▶ [Provided information]:
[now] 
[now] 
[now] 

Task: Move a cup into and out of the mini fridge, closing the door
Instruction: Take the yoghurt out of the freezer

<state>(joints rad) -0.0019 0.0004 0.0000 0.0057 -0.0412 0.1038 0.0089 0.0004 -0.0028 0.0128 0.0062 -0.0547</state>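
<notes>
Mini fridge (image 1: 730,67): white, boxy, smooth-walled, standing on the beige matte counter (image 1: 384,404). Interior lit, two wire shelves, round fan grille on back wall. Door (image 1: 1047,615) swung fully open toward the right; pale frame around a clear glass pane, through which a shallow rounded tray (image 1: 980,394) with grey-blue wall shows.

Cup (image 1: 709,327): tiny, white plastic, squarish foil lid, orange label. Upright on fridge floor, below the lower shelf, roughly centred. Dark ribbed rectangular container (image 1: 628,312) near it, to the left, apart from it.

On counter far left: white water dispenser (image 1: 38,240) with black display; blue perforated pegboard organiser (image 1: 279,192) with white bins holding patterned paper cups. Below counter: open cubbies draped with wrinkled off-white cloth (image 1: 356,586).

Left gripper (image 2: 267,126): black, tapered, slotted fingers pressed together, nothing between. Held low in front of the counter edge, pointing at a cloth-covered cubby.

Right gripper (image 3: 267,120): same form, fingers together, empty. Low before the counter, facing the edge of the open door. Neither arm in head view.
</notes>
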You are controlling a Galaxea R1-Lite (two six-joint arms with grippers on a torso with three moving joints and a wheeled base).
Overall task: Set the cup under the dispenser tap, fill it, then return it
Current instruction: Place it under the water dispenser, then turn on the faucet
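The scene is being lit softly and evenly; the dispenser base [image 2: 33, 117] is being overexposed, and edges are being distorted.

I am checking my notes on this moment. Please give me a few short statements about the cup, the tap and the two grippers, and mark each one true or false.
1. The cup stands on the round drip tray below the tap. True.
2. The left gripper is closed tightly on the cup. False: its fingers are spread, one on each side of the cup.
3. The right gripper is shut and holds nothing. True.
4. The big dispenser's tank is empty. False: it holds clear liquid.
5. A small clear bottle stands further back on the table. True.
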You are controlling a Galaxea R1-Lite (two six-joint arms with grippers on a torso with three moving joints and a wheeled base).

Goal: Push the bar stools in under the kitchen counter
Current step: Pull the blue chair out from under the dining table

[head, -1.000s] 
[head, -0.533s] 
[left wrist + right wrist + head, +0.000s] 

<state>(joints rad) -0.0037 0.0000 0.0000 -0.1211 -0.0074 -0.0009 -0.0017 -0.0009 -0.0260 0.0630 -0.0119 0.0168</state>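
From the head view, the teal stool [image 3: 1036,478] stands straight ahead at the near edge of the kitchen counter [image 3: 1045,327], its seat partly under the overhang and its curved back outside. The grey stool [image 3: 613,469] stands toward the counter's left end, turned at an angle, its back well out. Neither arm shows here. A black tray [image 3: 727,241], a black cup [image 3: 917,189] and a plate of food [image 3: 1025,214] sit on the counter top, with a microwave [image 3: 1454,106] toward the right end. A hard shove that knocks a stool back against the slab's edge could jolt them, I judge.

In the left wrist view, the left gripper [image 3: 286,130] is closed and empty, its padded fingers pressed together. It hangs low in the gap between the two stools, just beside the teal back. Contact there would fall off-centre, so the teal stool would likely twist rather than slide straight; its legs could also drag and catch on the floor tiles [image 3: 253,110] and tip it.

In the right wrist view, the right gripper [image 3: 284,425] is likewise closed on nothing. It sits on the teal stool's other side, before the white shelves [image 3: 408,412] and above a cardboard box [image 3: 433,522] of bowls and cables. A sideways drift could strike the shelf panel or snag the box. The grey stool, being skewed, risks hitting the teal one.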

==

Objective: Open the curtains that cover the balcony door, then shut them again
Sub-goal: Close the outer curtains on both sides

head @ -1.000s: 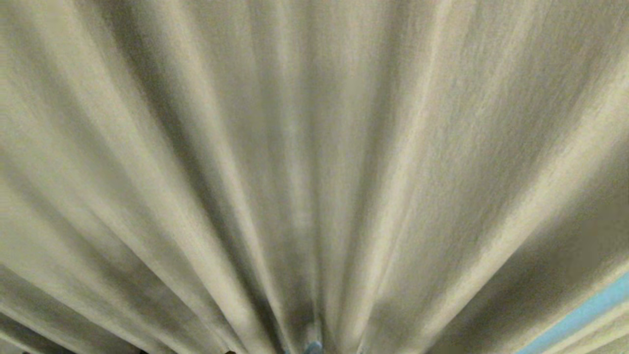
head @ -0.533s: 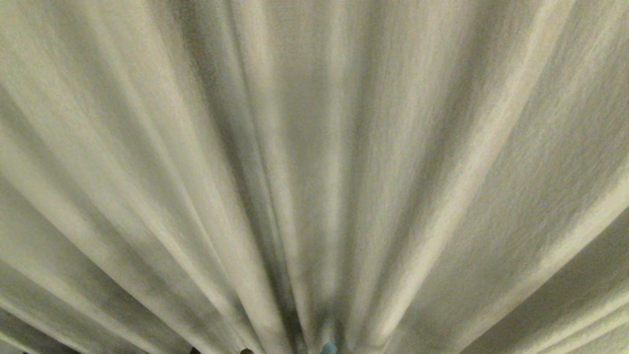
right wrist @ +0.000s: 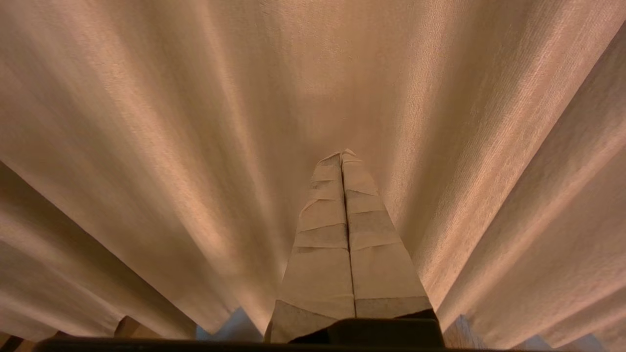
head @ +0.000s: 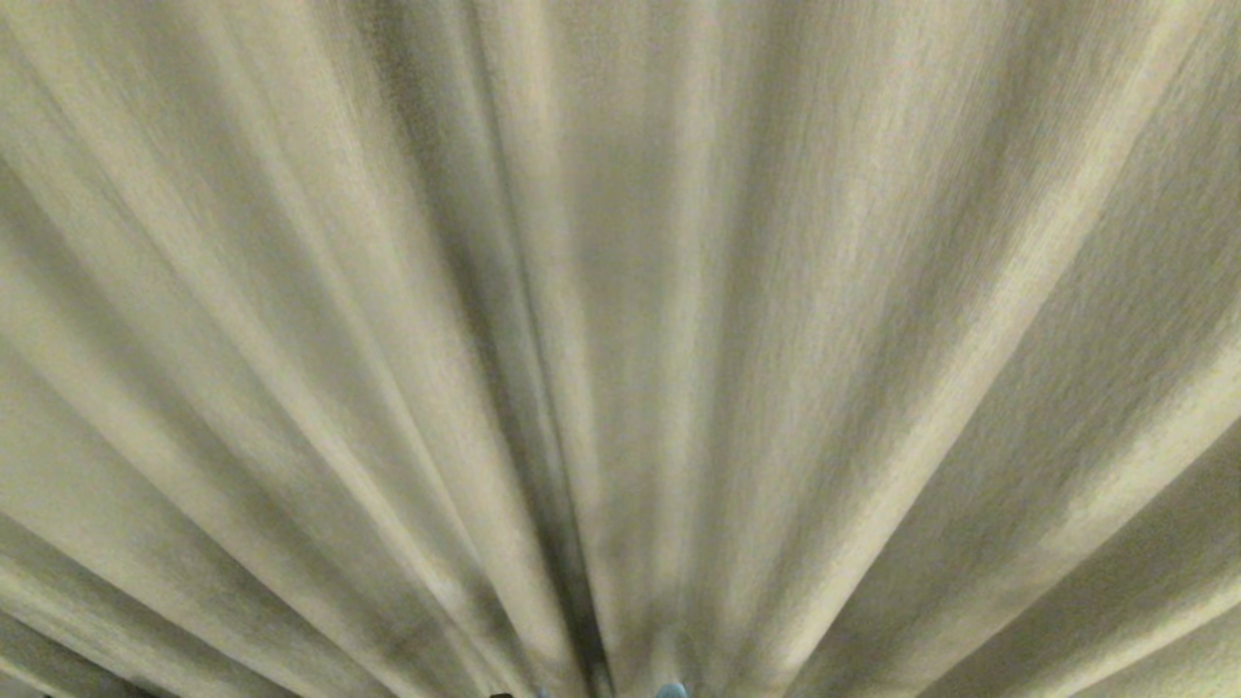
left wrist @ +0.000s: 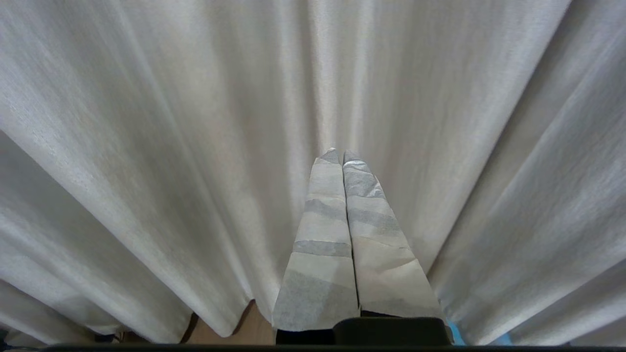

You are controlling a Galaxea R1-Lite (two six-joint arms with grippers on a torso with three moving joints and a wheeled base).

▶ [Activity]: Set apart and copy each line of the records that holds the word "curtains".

▶ [Result of the exercise]:
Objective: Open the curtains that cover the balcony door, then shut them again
Sub-goal: Close the outer curtains on both sides

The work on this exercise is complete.